Dezeen Magazine

Kit Yamoyo

Coke-crate entrepreneur abandons award-winning design concept

News: the creator of an anti-diarrhoea pack for the developing world that was named product design of the year for the way it fits inside Coca-Cola crates has admitted that "hardly any" kits have been shipped this way, and has dropped the strategy in favour of more conventional packaging and distribution.

Kit Yamoyo

"Putting the kits in the crates has turned out not to be the key innovation," admitted social entrepreneur Simon Berry in a radio interview broadcast last weekend.

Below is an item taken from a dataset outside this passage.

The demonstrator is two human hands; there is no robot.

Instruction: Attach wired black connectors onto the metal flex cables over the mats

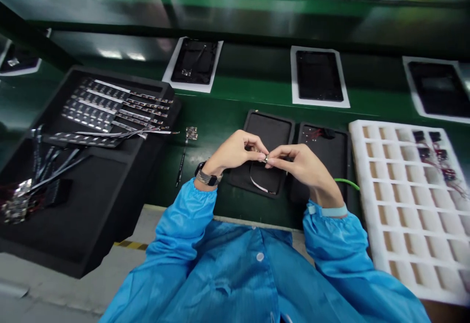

Berry, founder of the ColaLife charity and the brains behind the Kit Yamoyo medicine pack, conceded that despite winning the Design Museum's Product of the Year award last April for his idea, the strategy of piggybacking on Coca-Cola's distribution network to get the remedy to remote villages hadn't worked.

Instead, he said he is now focussing on creating a "value chain" to incentivise distributors and retailers across Africa. "That pack, sitting in that Coca-Cola crate, gets everyone very excited but it is quickly becoming a metaphor for what we're doing."

Berry travelled to the village of Kanchele in Zambia, where the product is being trialled, with BBC global business correspondent Peter Day as part of the programme broadcast on BBC Radio 4.

"I have to say Simon though, this is a bit of a con," Day said on discovering the innovative strategy had been dropped. "You got this award for the design product of the year, very ingenious, very clever, because it fitted into a crate of bottles. You've abandoned the crate of bottles distribution now, so it comes in very conventional, ordinary packs. You're nothing to do with cola now. In other words, the design is almost incidental."

Berry replied: "We are piggybacking on Coca-Cola in the sense that we're using their ideas, we're using all their wholesalers, who are very well respected and know how to look after stuff, but putting the kits in the crates has turned out not to be the key innovation."

Berry also conceded that the concept of delivering the kits in Coca-Cola crates hadn't worked in an interview with New Scientist magazine last month.

"In the end, hardly any of our kits have been put into [Coca-Cola] crates," he said. "Instead, what has worked is copying Coca-Cola's business techniques: create a desirable product, market it like mad, and put the product in a distribution system at a price so that everyone can make a profit. If there is demand and retailers can make a profit, then they will do anything to meet that demand."

Kit Yamoyo means "kit of life" in several African languages.  The pack contains oral rehydration salts and zinc to treat diarrhoea, and a bar of soap. The plastic outer shell, which was originally designed to fit in the gaps between bottles in a Coca-Cola crate, doubles as a measure and cup for the medicine.

Diarrhoea kills more children in Africa than HIV, malaria and measles combined. Last April, Berry's kit was named winner of the product design category in the Design Museum's Designs of the Year awards.